(Data for review)
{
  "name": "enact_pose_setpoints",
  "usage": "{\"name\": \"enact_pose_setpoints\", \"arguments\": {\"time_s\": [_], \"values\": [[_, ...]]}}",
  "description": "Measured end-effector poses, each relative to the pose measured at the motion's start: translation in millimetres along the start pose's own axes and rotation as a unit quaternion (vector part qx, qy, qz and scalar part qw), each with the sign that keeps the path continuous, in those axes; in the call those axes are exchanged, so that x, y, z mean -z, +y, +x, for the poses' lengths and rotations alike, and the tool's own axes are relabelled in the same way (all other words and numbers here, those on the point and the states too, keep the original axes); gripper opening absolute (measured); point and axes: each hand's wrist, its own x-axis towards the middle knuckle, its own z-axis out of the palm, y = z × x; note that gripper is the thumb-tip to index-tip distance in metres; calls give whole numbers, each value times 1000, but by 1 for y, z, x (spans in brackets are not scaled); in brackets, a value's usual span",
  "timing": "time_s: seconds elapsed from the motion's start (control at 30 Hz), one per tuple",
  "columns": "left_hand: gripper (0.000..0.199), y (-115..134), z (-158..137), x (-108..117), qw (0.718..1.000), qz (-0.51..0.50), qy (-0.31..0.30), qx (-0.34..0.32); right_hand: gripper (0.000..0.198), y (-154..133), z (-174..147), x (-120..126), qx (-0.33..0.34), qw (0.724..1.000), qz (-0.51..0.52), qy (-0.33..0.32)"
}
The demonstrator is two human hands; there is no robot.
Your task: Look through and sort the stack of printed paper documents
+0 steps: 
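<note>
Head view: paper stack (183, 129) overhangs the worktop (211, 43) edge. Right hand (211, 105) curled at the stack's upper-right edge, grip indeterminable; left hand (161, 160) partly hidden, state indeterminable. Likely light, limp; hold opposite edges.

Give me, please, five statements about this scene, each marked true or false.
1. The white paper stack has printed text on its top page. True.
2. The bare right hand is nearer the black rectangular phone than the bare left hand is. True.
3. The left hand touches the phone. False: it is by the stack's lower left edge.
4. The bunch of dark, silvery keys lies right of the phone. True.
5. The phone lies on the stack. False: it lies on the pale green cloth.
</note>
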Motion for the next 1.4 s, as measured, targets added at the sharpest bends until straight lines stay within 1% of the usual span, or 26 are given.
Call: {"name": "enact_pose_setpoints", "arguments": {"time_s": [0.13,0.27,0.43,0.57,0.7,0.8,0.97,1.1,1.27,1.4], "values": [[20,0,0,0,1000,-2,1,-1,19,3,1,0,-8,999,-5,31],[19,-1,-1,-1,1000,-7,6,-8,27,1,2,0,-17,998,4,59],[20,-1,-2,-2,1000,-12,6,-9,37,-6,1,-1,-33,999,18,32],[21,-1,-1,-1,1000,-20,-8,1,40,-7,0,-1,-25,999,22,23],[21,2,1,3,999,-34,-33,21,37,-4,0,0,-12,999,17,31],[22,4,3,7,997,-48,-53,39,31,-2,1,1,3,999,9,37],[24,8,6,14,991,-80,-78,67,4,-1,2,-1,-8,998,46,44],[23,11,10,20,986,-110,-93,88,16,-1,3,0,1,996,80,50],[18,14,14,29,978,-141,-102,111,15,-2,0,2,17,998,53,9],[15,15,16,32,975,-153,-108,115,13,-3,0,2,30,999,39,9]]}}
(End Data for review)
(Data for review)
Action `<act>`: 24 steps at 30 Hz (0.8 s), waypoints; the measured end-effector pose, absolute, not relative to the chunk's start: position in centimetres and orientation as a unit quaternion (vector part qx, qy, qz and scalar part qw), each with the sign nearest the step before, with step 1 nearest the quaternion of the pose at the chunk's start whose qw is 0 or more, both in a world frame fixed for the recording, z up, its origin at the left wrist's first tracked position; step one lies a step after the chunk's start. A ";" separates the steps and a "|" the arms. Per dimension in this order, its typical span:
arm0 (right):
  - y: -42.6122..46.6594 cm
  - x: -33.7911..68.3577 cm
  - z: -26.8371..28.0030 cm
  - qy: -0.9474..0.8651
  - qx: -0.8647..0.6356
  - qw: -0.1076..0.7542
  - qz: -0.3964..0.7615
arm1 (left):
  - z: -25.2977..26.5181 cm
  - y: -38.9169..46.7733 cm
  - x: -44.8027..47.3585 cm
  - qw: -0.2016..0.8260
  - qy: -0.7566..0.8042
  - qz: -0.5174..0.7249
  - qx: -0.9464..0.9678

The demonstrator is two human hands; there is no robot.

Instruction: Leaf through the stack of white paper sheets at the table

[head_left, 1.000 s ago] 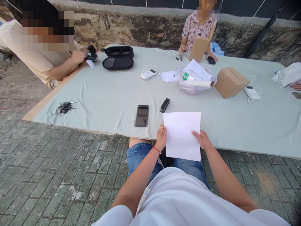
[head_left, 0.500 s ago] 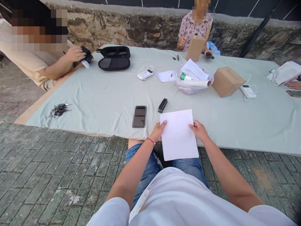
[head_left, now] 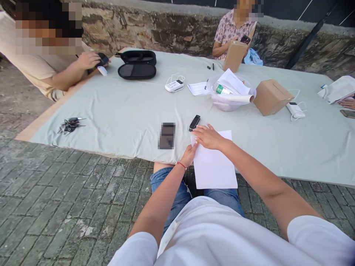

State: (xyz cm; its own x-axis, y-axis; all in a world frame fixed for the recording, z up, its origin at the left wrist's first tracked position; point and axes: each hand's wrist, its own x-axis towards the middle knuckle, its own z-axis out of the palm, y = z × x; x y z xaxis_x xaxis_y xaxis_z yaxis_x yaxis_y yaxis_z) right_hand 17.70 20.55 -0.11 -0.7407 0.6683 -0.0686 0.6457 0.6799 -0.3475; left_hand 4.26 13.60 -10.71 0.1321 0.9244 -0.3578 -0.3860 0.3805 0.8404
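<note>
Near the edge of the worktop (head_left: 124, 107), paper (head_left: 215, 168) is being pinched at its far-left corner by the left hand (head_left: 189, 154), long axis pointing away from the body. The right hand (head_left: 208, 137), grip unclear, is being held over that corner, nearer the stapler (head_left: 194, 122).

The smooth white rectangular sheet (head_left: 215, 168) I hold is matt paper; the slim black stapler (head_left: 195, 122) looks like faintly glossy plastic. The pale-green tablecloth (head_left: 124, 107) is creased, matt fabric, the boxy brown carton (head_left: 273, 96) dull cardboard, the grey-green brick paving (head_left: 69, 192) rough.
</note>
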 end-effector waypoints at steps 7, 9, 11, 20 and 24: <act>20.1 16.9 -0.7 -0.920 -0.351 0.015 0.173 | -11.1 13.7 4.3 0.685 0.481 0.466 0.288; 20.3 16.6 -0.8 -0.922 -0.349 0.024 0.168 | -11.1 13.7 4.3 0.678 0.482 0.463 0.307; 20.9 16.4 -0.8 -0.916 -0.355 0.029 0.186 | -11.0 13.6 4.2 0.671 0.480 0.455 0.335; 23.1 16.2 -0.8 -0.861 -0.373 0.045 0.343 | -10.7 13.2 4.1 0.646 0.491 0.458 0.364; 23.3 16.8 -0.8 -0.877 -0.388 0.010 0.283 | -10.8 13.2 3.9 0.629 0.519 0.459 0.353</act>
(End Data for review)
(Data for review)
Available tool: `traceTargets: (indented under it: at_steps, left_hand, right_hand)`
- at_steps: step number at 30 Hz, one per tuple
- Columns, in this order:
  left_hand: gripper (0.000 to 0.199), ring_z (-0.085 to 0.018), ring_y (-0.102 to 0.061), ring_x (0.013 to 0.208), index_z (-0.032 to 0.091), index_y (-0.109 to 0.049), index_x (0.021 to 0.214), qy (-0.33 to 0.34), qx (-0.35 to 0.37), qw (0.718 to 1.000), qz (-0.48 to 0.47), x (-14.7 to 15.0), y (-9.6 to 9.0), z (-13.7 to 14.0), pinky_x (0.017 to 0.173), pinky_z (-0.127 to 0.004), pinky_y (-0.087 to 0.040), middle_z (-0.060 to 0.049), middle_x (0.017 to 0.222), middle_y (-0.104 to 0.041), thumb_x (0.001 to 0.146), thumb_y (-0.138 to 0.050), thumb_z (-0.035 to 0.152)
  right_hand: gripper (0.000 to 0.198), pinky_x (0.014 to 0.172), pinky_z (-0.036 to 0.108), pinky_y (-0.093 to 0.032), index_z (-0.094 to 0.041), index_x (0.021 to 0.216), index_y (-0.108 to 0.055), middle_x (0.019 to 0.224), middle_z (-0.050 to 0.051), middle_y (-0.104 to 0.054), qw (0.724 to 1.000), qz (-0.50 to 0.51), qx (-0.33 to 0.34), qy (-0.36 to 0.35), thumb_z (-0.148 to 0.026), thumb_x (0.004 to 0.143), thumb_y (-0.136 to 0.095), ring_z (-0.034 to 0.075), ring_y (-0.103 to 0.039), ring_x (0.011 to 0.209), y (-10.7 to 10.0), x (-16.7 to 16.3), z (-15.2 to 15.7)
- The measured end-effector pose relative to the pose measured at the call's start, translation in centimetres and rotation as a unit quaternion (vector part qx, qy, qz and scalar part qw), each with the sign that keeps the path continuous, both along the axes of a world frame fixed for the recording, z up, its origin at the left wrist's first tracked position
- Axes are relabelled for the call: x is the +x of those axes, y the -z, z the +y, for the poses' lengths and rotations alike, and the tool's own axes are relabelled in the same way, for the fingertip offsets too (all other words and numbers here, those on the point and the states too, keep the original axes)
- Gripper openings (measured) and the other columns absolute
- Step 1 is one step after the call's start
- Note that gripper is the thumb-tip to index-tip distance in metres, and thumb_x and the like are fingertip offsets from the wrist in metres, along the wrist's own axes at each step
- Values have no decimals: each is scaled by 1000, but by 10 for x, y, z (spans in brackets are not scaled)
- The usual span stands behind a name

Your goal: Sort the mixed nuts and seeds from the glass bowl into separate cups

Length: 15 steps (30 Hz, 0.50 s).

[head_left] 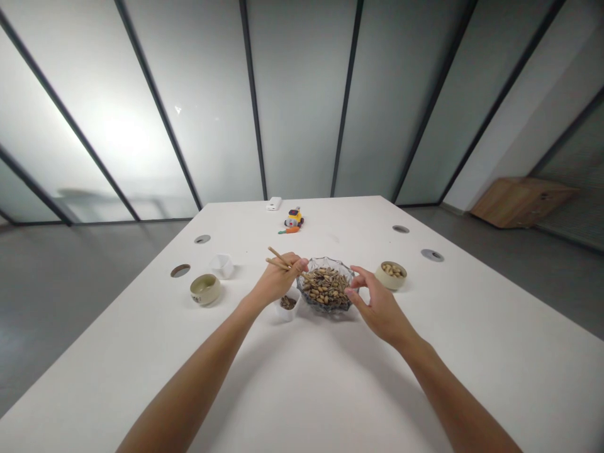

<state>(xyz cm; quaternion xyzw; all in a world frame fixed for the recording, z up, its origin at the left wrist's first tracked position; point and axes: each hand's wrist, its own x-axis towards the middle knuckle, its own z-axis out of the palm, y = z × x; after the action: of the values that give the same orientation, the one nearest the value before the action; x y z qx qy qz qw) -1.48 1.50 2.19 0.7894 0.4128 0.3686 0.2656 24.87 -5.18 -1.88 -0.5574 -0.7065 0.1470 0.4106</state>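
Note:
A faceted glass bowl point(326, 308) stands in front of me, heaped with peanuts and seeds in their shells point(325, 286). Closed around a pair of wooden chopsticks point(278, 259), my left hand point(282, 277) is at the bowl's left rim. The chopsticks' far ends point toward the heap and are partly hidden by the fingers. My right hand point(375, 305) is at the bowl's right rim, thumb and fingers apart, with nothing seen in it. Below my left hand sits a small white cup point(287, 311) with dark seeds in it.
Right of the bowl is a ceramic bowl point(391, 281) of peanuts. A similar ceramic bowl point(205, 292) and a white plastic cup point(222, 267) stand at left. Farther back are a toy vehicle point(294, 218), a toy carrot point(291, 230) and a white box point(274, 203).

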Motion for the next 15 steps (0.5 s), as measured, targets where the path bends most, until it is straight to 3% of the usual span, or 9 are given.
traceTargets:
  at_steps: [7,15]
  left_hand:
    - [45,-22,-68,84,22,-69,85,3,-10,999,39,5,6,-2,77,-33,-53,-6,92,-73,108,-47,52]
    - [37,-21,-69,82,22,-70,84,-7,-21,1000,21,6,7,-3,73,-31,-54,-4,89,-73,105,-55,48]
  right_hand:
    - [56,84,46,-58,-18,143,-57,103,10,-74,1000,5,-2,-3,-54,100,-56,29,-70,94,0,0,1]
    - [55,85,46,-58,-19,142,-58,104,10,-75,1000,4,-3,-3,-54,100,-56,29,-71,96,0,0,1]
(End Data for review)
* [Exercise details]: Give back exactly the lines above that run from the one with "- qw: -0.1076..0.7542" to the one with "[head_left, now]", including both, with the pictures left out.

* [Solution for this problem]:
  - qw: -0.1076..0.7542
  - qz: -0.3964..0.7615
arm1 (left):
  - z: -25.2977..26.5181 cm
  - y: -38.9169..46.7733 cm
  - x: -44.8027..47.3585 cm
  - qw: -0.2016..0.8260
  - qy: -0.7566..0.8042
  - qz: -0.5174..0.7249
  - qx: -0.9464..0.9678

The demonstrator is two human hands; there is no robot.

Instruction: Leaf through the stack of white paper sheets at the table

[head_left, 1.000 s ago] 
[head_left, 0.500 s ago] 
[head_left, now] 

That wraps up the answer.